**AIM OF THE TASK:**
When the word "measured" shows up in a line of the data below, copy that whole line.

------------------------------------------------------------

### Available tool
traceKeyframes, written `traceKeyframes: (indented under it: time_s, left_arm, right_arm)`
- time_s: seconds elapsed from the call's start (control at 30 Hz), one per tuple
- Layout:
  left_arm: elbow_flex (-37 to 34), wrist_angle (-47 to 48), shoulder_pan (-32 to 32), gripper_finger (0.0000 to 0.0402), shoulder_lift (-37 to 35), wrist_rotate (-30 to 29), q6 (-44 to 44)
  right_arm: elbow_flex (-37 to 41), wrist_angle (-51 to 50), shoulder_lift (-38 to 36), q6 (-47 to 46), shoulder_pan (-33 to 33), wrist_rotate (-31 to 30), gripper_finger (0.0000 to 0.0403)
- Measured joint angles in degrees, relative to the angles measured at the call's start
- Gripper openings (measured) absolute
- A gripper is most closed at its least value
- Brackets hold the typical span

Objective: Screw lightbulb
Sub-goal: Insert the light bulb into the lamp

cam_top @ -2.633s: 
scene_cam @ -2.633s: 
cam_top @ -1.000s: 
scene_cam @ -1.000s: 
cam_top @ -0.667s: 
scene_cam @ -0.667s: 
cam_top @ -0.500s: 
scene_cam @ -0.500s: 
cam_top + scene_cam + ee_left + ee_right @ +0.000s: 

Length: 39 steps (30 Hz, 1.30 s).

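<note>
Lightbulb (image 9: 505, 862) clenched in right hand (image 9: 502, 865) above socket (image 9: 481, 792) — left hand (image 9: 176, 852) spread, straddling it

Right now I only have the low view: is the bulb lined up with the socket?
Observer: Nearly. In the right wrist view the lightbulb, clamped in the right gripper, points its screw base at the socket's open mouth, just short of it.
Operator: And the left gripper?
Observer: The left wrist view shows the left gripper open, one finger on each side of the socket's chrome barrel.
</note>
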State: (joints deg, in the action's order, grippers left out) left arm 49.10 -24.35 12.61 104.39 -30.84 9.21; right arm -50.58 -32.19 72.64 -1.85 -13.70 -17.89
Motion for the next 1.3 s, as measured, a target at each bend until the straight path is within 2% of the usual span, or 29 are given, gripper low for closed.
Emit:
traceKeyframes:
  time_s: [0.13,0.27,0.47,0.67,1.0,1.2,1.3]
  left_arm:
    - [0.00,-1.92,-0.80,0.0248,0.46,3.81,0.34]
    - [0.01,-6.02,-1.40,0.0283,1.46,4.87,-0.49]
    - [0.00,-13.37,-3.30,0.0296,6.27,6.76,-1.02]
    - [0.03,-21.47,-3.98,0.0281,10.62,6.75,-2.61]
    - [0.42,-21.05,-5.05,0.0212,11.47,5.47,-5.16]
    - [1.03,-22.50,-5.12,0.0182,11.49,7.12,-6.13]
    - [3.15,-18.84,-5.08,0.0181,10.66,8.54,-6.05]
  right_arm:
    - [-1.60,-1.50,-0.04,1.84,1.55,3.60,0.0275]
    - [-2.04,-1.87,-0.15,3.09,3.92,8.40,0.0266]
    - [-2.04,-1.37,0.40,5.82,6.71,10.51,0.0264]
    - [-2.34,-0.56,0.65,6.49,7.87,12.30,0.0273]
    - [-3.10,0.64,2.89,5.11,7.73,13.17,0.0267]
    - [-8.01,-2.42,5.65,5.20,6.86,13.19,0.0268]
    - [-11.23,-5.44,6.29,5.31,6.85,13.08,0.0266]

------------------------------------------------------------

**TASK ANSWER:**
- Measured joint angles in degrees, relative to the angles measured at the call's start
- Gripper openings (measured) absolute
Motion for the next 1.3 s, as measured, a target at each bend until the straight path is within 2% of the usual span, or 29 are given, gripper low for closed.

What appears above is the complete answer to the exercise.